As Hotair.com’s Jazz Shaw reported, the town of New Canaan, Conn., recently saw its Board of Realtors pass a ban on “For Sale” signs in front of homes. Local officials say that, in the internet and smartphone era, the signs are no longer necessary and are now considered eyesores.

There’s an obvious First Amendment issue here. The New Canaan ban begins a six-month trial on July 1, after which the board will reassess whether to make it permanent. However, any seller choosing to challenge the ban on its constitutionality would likely have a winning case.

The justification for the prohibition seems odd. Mr. Shaw notes that, while many prospective homebuyers do a great deal of research online, almost no one buys a home as a result of that alone. Most buyers want to get the in-person feel of the home and the surrounding community, lending importance to “For Sale” signs guiding buyers as they scout out the area.

But perhaps there’s something more going on here. One of the town’s residents might have given away the game when he complained about the signs in a report by CBS’ New York City affiliate: “The amount of them,” he said, “is giving buyers an idea that this entire town is for sale.”
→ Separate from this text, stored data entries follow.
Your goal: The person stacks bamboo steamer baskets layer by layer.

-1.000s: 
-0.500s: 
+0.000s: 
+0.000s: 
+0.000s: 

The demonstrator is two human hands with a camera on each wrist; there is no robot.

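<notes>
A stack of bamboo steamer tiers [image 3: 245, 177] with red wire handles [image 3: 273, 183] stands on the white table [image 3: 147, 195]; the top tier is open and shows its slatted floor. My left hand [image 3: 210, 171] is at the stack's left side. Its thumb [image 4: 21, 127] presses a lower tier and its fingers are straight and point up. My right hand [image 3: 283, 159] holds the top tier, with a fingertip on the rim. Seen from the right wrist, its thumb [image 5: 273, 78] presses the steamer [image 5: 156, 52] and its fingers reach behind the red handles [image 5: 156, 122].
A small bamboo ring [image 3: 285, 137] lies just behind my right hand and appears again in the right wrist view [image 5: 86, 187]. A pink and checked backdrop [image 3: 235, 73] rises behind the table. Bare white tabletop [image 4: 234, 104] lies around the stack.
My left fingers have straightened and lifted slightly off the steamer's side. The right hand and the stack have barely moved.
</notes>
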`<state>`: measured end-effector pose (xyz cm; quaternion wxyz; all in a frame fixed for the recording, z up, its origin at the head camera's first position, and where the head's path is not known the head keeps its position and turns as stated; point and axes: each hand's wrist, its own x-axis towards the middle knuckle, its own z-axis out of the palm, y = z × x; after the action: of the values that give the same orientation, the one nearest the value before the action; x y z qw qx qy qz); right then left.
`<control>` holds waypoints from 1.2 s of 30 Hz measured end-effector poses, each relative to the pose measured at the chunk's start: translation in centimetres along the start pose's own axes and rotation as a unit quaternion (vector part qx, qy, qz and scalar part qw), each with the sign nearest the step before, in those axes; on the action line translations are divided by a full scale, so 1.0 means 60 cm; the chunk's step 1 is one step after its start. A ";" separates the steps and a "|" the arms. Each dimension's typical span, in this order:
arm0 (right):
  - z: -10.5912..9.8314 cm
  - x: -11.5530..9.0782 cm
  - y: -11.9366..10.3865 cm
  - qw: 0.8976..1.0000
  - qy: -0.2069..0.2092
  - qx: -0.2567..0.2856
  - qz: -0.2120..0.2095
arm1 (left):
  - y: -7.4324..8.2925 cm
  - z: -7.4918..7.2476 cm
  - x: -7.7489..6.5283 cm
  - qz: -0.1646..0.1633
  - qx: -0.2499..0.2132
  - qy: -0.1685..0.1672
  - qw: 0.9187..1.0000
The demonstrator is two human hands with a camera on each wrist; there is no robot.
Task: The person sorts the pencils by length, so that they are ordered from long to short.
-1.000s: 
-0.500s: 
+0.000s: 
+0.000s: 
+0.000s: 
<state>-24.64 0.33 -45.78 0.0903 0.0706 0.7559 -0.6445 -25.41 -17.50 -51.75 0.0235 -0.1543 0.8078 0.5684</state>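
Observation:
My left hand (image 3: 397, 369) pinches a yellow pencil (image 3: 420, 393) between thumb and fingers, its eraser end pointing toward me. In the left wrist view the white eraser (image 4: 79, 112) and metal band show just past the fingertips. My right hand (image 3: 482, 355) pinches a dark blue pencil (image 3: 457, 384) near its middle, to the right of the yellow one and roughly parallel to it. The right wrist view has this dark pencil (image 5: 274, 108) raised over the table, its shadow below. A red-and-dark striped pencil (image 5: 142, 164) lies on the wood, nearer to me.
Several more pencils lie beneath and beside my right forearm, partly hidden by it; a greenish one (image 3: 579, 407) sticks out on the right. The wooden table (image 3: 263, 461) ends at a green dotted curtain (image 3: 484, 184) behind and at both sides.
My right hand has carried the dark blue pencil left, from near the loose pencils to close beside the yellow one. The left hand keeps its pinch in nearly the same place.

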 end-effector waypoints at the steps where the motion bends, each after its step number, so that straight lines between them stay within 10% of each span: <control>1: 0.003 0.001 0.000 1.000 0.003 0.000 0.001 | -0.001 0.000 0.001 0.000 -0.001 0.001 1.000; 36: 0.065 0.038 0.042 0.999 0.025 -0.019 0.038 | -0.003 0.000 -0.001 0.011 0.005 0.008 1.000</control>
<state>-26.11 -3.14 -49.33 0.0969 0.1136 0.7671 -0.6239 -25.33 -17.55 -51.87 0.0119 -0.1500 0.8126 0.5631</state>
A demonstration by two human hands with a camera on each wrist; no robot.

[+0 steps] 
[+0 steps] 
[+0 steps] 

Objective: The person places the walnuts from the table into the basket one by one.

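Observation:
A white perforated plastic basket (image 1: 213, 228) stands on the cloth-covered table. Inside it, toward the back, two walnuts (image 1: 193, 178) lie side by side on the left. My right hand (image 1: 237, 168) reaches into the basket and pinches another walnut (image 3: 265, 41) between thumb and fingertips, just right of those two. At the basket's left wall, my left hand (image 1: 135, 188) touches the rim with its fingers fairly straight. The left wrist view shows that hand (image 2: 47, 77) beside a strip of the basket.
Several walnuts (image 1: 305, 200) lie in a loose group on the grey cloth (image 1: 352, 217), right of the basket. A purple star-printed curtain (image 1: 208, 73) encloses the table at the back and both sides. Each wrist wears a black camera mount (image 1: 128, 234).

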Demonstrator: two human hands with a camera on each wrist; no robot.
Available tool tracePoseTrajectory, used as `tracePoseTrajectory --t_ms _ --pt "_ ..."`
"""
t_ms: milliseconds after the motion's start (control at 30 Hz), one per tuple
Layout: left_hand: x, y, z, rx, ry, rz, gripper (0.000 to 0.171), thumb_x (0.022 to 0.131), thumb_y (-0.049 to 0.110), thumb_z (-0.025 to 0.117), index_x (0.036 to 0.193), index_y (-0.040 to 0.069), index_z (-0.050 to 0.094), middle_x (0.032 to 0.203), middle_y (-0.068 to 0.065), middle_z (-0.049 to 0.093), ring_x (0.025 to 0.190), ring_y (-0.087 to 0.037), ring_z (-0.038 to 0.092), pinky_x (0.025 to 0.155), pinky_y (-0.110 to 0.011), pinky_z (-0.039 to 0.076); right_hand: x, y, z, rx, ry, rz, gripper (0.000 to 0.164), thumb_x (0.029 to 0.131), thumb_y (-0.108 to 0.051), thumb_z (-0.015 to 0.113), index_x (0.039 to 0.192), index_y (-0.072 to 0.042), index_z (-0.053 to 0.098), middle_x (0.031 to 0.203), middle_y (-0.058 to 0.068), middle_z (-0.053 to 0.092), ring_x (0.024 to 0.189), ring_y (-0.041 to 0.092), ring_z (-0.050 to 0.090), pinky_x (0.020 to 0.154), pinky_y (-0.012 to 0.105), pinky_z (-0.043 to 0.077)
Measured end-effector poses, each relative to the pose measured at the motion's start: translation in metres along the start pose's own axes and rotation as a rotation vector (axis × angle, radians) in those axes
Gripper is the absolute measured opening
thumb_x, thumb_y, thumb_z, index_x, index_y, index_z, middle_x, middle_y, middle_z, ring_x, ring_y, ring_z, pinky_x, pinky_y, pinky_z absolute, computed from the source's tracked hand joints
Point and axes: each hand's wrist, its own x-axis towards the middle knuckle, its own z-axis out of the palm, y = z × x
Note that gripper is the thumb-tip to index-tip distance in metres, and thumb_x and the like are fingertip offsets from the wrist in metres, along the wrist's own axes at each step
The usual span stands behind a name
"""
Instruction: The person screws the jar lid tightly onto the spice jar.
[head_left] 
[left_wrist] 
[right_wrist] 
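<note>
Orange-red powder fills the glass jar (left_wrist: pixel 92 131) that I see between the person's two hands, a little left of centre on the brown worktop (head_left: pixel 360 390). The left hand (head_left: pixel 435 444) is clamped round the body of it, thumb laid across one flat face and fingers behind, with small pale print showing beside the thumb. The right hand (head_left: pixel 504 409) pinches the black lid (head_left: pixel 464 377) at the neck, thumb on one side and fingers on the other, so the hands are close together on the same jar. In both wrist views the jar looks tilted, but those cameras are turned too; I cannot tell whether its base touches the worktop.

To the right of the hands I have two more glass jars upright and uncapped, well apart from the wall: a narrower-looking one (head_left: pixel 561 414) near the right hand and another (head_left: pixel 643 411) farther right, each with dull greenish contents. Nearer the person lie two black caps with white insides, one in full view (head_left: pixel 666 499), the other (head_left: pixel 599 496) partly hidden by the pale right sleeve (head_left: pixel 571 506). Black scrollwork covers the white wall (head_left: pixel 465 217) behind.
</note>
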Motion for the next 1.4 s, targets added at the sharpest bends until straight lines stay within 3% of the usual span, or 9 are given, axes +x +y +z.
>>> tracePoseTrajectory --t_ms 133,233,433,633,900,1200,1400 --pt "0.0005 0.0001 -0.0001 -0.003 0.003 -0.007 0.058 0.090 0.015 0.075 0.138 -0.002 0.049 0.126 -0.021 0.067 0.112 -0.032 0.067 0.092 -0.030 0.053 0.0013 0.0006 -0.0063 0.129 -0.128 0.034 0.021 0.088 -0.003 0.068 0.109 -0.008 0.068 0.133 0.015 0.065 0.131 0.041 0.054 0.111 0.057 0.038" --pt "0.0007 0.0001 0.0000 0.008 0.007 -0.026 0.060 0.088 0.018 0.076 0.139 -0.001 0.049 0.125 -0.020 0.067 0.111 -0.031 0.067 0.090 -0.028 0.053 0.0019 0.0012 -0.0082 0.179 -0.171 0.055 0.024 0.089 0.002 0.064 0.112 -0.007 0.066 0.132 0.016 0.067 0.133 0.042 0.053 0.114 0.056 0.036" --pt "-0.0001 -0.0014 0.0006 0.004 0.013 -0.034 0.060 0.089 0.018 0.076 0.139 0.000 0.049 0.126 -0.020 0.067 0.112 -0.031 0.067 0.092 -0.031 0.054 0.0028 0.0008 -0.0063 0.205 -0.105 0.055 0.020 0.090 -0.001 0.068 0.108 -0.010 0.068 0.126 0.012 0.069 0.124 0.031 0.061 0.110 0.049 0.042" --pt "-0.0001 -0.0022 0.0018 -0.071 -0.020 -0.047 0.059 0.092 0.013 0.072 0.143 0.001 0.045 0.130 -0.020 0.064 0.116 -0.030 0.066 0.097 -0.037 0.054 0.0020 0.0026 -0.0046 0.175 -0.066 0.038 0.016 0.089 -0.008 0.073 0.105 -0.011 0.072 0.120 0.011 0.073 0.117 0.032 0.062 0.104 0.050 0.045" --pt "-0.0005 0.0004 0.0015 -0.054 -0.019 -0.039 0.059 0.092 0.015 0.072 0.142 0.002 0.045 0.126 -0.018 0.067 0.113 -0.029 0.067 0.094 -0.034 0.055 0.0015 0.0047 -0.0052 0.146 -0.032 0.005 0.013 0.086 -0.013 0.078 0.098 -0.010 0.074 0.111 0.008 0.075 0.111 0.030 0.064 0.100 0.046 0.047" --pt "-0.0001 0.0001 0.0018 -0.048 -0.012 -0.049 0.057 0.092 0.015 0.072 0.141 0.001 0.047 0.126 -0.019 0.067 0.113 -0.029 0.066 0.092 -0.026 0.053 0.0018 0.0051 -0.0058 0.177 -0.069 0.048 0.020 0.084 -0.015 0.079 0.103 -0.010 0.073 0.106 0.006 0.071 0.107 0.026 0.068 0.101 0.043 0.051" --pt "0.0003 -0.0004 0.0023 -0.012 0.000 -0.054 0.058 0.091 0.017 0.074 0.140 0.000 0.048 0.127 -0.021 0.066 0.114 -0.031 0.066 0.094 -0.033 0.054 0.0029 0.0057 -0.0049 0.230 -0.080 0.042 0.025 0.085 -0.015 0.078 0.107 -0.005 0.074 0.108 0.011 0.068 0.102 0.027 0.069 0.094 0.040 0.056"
So why would there be so many “For Sale” signs in the town of 20,000, located 50 miles outside New York City? A contributing factor, arguably the biggest factor, is that Connecticut ranks second-worst in the nation for its state and local tax burden, behind only its neighbor, New York. Mr. Shaw points out that, beyond their federal income tax obligations, Connecticut residents lose 12.6 percent of their income to state and local levies.

What the Board of Realtors likely abhors is the fact that people are voting with their feet via those “For Sale” signs. A USA Today report notes Connecticut rates fourth in the nation among states with the largest exodus of residents. Fellow high-tax, progressive havens Illinois, New Jersey and New York occupy the top three spots.

So rather than face the underlying issue, the board has opted for an out-of-sight, out-of-mind approach: No signs, no problem! If that’s the prevailing logic, then watch for our neighbor California to soon follow suit. As Mr. Shaw points out, a March CNBC report found that, thanks to high taxes and housing costs, more people are moving out of the Golden State than moving in.